Why are my losses NaN?

Hi all,

I’m using Glove word2vec embeddings in my model and from a copy an paste error I had that layer mistakenly using regularization.

word_in  = Input(shape=(1,), dtype='int64', name='word_in')
word_emb = Embedding(n_words, n_factors, input_length=1, W_regularizer=l2(1e-4)
                 weights=[glove_vecs], trainable=False
                )(word_in)

What happened when I was training is that all my losses were reported as NaN. I realize using a regularizer with untrainable preloaded weights is not the right thing to do, and removing it made it train just fine. However, I was wondering if theres some conceptual reasoning that explains why the loss value exploded.

Here’s the full model if it helps

user_in  = Input(shape=(1,), dtype='int64', name='user_in')
user_emb = Embedding(n_users, n_factors, input_length=1, W_regularizer=l2(1e-4))(user_in)

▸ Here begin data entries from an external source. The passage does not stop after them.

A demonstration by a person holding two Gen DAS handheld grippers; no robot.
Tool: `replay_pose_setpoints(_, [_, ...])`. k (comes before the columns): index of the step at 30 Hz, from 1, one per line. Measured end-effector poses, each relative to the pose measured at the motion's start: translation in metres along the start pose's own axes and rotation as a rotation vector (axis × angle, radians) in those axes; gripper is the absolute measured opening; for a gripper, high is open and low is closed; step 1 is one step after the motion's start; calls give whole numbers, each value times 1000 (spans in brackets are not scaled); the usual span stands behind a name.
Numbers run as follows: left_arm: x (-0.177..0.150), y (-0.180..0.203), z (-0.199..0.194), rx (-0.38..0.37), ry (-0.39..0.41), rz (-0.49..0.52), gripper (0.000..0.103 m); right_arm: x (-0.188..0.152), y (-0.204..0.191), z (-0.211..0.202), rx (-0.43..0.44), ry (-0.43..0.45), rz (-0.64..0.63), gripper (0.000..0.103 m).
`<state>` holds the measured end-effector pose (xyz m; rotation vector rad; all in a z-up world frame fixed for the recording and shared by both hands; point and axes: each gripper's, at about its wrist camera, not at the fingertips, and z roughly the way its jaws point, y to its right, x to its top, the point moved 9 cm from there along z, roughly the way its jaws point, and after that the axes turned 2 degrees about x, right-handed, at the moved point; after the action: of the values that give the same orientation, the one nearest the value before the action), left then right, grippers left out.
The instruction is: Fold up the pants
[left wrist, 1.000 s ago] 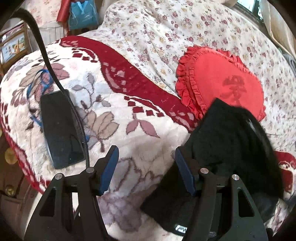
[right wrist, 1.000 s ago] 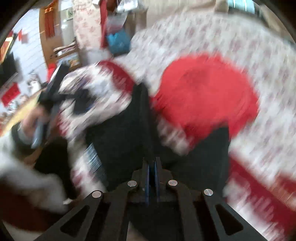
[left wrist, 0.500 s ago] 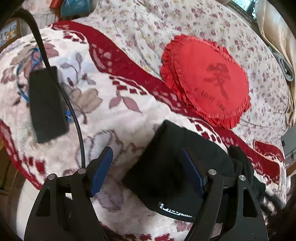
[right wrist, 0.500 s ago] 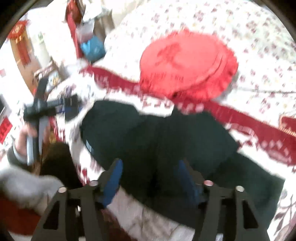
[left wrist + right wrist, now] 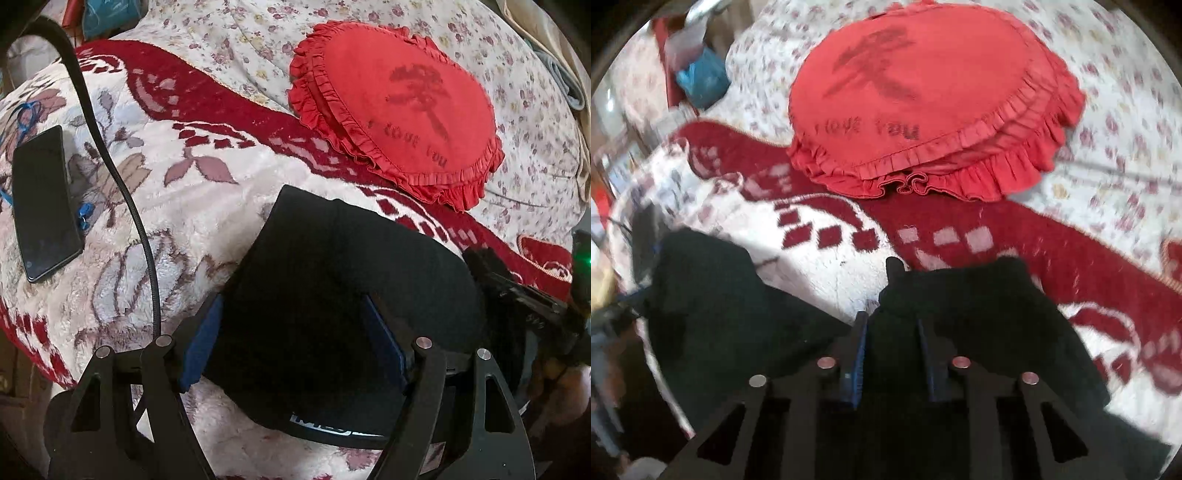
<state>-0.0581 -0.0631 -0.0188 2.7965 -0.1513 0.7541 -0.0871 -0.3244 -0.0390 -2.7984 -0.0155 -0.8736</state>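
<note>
Nearest to me, the left hand-held gripper [image 5: 291, 339] is spread wide, with the black pants [image 5: 332, 295] lying between its blue pads, which hold nothing. The right hand-held gripper [image 5: 892, 354] has its jaws partly apart around a raised bunch of the same pants [image 5: 960, 314]; whether it really pinches the cloth I cannot tell. The pants lie on the plush flowered blanket [image 5: 207, 206] of the bed, one part already laid over.

I think the danger is here: if the right side takes only the top layer, the fold beneath can slide and open again, because the blanket is soft and uneven. The black cable [image 5: 122, 184] hangs just beside the left gripper and could catch the cloth.

Farther left lies a dark phone [image 5: 44, 206]; a wide sweep could push it off the edge. Farthest, the red heart pillow [image 5: 399, 110] sits near the pants, so there is little room to spread them.
</note>
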Motion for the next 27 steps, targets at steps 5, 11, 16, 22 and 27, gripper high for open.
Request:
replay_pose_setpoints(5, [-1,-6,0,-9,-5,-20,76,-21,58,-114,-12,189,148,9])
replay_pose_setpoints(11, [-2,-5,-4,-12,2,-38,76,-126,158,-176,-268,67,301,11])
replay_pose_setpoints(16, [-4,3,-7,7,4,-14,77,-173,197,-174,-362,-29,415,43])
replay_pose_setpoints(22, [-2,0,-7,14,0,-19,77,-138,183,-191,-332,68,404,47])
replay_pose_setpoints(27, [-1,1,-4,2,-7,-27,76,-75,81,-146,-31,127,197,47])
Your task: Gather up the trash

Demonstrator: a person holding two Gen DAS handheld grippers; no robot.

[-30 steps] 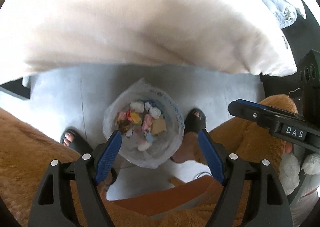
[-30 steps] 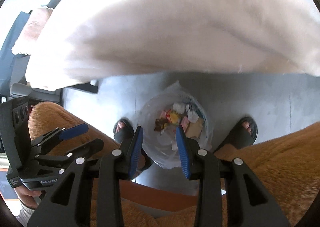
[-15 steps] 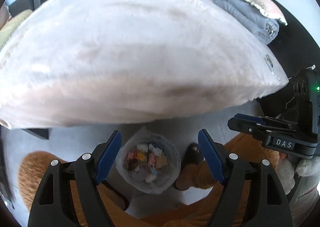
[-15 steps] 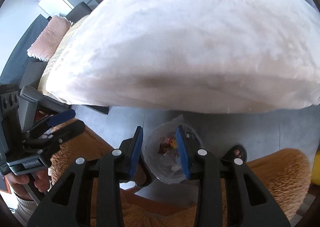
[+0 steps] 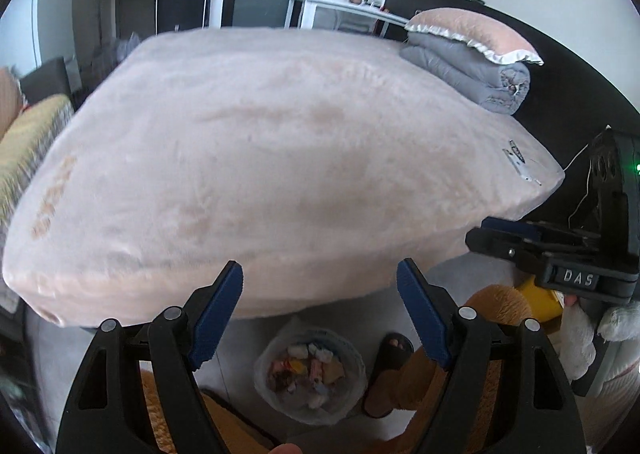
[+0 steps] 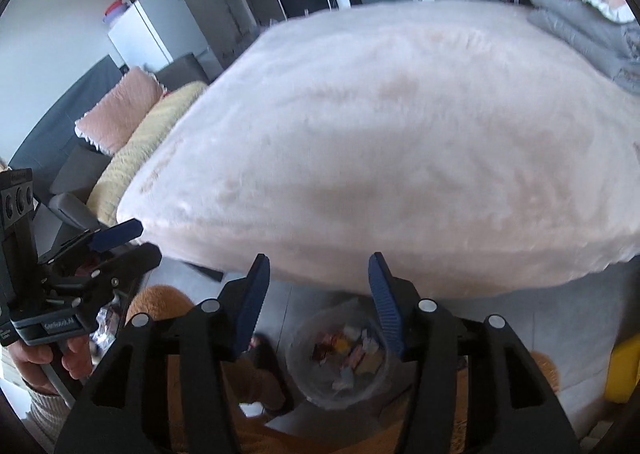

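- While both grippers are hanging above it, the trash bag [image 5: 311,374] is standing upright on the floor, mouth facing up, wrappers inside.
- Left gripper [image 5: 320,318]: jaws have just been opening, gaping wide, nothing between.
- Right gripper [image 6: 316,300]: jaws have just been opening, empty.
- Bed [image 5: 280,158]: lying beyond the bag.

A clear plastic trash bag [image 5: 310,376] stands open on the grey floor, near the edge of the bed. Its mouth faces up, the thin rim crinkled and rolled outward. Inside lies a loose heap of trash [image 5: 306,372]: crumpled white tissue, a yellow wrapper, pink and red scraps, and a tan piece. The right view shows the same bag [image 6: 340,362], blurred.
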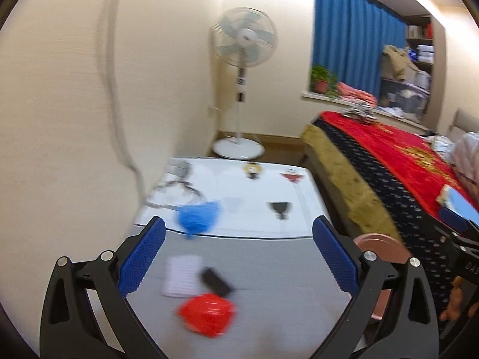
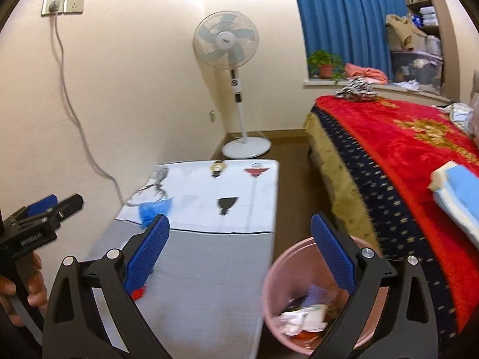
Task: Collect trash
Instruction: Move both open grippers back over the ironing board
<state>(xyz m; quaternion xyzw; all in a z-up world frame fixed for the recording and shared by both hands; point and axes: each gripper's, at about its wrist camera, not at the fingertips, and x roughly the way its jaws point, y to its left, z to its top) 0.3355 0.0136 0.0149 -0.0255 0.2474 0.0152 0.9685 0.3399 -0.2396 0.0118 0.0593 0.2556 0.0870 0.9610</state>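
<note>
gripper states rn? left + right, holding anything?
Left gripper: open, jaws wide, holding nothing.
Right gripper: open, jaws wide, empty, with the pink trash bin below it.

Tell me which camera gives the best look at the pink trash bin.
The right wrist view. There the pink trash bin sits on the floor beside the table, its rim open to the camera and crumpled trash inside. The left wrist view shows only a blurred part of its rim behind one of the fingers.
</note>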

word_in  = Input(shape=(1,), dtype='int64', name='word_in')
word_emb = Embedding(n_words, n_factors, input_length=1, 
                     weights=[glove_vecs], trainable=False
                    )(word_in)

x = merge([user_emb, word_emb], mode='concat')
x = Flatten()(x)
x = Dropout(0.3)(x)
x = Dense(70, activation='relu')(x)
x = Dropout(0.75)(x)
x = Dense(2, activation='sigmoid')(x)
nn = Model([user_in, word_in], x)
nn.compile(Adam(0.001), loss='categorical_crossentropy')

There is one thing that doesn’t look quite right: the final activation is not compatible with that loss function. Categorical cross-entropy expects a ‘softmax’ activation in the final layer, not ‘sigmoid’. Consider changing that to see what happens.